Monday 26 May 2014

The planets of HD 141399.

HD 141399 is a K-type orange dwarf star 118 light years from Earth in the constellation of Boötes. It has a mass 1.14 times that of the Sun, a radius 1.46 times the Sun’s, an effective surface temperature of 5360 K (compared to 5778 K for the Sun), and is 1.59 times as luminous as the Sun. 

In a paper published on the online arXiv database at Cornell University Library on 29 April 2014, a team of scientists led by Steven Vogt of the Lick Observatory of the Department of Astronomy and Astrophysics at the University of California at Santa Cruz, describe the results of a study of the HD 141399 system using the HIRES spectrometer of the Keck-I telescope, and the Levy spectrometer of the new Automated Planet Finder at Lick Observatory to detect Doppler shifts in the motion of HD 141399; tiny motions towards and away from the observer caused by the gravitational pull of planets orbiting a star.

Based upon these observations, Vogt et al. conclude that HD 141399 is host to four planets, dubbed HD 141399 a, b, c and d. Under this naming system the star becomes HD 141399 A, as bodies in other stellar systems are designated with upper case letters to indicate stars and lower case letters to indicate planets.
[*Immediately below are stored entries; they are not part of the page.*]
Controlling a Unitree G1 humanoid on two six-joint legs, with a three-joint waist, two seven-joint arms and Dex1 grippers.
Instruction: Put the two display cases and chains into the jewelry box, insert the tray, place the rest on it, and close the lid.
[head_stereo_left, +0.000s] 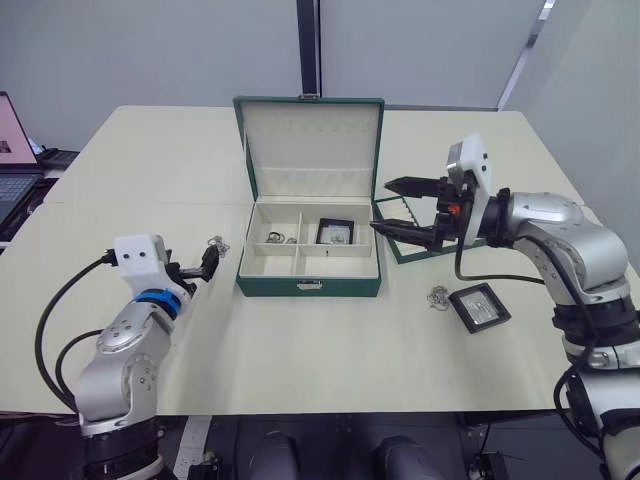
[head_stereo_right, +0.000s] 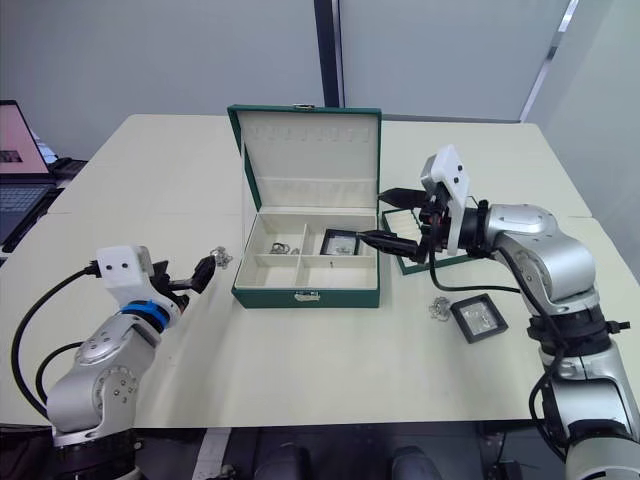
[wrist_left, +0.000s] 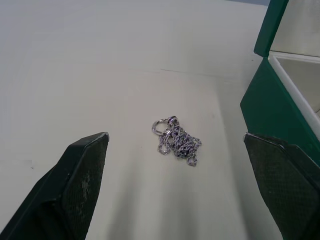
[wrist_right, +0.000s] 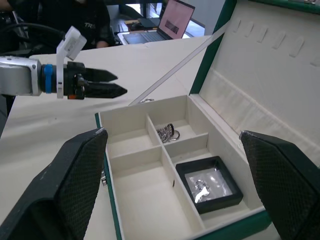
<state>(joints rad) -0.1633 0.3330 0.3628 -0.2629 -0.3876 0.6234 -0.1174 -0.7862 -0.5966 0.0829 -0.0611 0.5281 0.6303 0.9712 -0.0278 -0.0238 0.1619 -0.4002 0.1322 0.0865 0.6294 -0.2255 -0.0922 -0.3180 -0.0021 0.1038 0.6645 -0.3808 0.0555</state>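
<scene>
Right gripper (head_stereo_left: 400, 207) hovers w/ fingers spread wide, empty, just beside the right edge of the jewelry box (head_stereo_left: 309, 285), above the tray (head_stereo_left: 403, 246) lying on the table (head_stereo_left: 330, 350). Lid (head_stereo_left: 310, 145) stands upright. 1 display case (wrist_right: 209, 183) sits in the box's back-right compartment; a chain (wrist_right: 167, 133) lies in the back-left one. 2nd display case (head_stereo_left: 479, 306) rests on the table near the right arm, w/ a 2nd chain (head_stereo_left: 437, 297) just beside it. Left gripper (head_stereo_left: 209, 264) also spread apart, empty, pointing at a 3rd chain (wrist_left: 176, 141) on the table left of the box. Laptop (head_stereo_left: 14, 150) at far left.
</scene>
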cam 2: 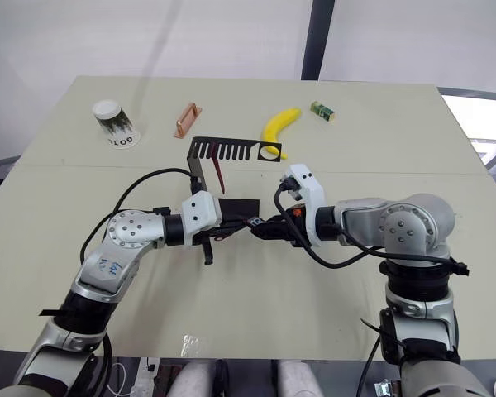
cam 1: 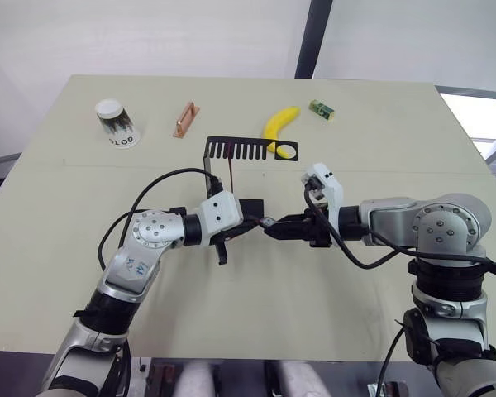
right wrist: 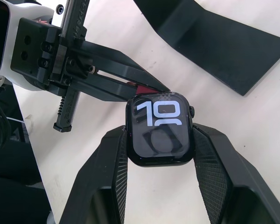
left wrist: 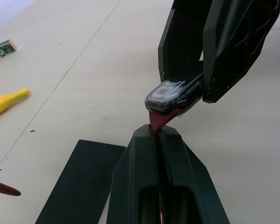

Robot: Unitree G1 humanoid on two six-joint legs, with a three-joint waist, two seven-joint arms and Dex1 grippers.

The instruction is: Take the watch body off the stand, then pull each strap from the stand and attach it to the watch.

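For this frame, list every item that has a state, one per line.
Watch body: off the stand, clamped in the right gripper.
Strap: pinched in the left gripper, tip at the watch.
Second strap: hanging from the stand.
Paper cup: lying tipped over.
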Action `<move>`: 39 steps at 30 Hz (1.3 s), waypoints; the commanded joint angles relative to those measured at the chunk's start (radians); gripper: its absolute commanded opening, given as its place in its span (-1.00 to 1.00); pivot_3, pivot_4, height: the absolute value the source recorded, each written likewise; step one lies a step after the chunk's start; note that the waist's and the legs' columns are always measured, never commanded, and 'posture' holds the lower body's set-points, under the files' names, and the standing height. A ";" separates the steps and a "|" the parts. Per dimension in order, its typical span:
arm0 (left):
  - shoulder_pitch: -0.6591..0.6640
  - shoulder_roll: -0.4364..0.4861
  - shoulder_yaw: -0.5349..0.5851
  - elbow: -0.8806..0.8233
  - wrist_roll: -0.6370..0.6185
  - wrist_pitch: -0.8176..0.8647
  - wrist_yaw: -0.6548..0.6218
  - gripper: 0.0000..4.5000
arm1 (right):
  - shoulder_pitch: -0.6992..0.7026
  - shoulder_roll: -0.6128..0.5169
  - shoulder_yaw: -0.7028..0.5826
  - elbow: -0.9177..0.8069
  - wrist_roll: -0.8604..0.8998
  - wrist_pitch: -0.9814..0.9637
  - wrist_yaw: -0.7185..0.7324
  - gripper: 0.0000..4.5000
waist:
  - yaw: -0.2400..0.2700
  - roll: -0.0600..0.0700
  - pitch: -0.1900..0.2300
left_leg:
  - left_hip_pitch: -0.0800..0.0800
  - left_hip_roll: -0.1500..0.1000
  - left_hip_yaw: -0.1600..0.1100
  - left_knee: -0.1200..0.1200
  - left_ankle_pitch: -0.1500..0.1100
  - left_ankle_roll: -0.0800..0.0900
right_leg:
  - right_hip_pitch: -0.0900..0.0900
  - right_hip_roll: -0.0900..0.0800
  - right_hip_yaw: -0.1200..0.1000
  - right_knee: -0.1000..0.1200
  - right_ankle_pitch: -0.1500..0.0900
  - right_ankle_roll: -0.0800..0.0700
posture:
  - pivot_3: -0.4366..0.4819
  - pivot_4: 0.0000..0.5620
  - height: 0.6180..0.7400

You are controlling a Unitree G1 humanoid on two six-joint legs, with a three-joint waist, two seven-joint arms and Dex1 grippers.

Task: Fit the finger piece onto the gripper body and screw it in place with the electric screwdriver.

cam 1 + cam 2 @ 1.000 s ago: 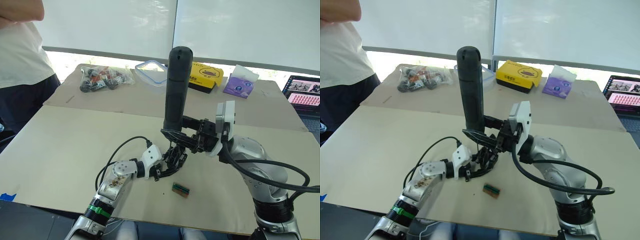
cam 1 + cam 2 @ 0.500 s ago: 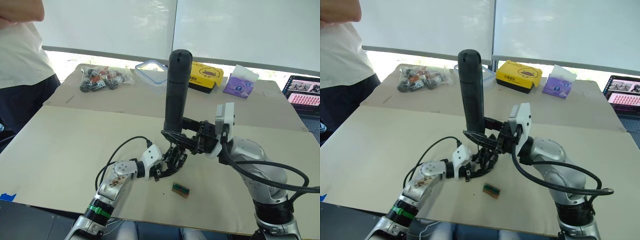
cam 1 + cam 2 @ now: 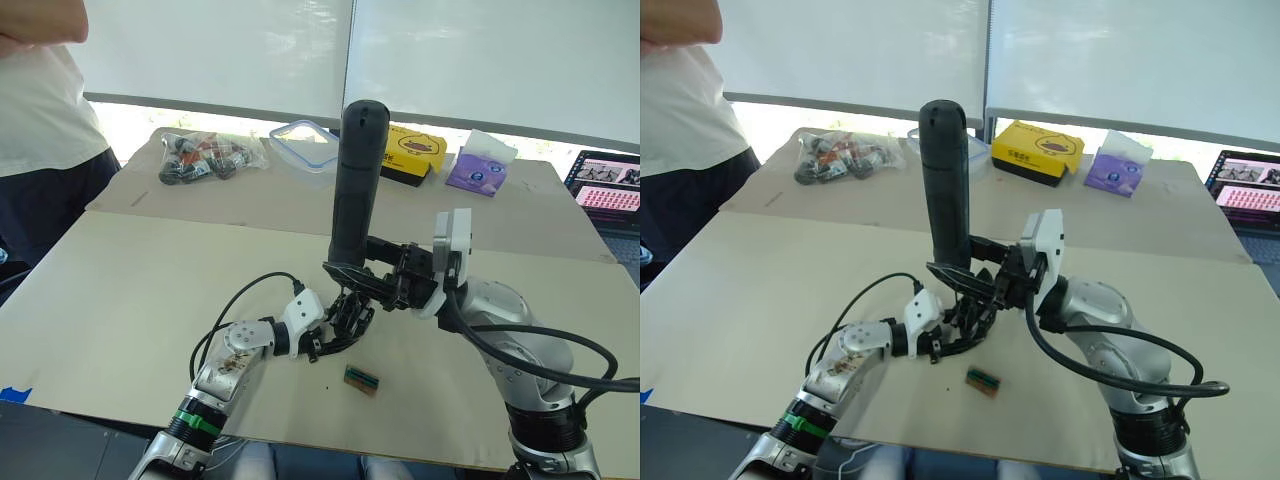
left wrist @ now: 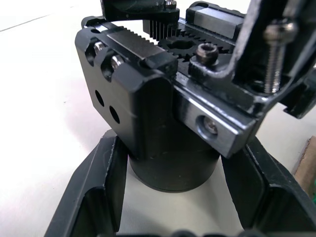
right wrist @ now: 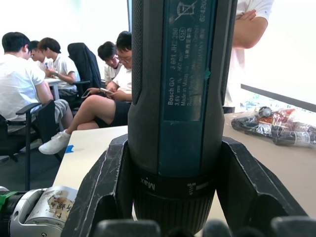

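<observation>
My right gripper is shut on the lower end of the electric screwdriver, a long black cylinder held upright with its tip pointing down. In the right wrist view the fingers clamp the screwdriver from both sides. Directly under the tip sits the gripper body, a chunky black block on the table. My left gripper is shut on its round base, as the left wrist view shows with the gripper body between the fingers. I cannot tell the finger piece apart from the body.
A small green-and-brown block lies just in front of the gripper body. At the table's far side are a bag of parts, a clear container, a yellow box, a purple pack and a laptop. A person stands at the left.
The screwdriver has sunk slightly and shifted a little to the right in my right gripper. The left gripper and gripper body have stayed put.
</observation>
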 commanded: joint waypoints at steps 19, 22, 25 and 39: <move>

The first of these new planets is HD 141399 b, which orbits the star at 0.4425 AU (i.e. 44.25% of the distance at which the Earth orbit’s the Sun) every 94.35 days, has a mass 46% of that of Jupiter, and a radius 94% that of Jupiter’s. It is thought to have a rocky or metallic core more than 30 times the mass of, which forms roughly two thirds of its radius, as well as a substantial gaseous envelope, mostly of hydrogen and helium, but potentially with large water clouds. Its effective surface temperature is thought to be about 500 K (227°C).

The second planet, HD 141399 c, orbits HD 141399 A every 202.08 days at a distance of 0.7023 AU (70.23% of the distance at which the Earth orbit’s the Sun). It has a mass 1.36 times that of Jupiter, a radius 1.03 times that of Jupiter, an effective surface temperature of about 390 K (117°C). HD 141399 c is also thought to have a rocky or metallic core more than 30 times the mass of the Earth, but forming less than 50% of its radius, as well as a large gaseous envelope, largely of hydrogen and helium but potentially with large volumes of water clouds. HD 141399 c appears to be in or close to a 2:1 orbital resonance with HD 141399 b (orbital resonances form when bodies with similar orbits pass close enough to exchange some momentum, so that at each pass one will speed up and the other slow down; once this starts to happen bodies must reach a stable resonance or one will be forced out of its orbit and into a radically new trajectory).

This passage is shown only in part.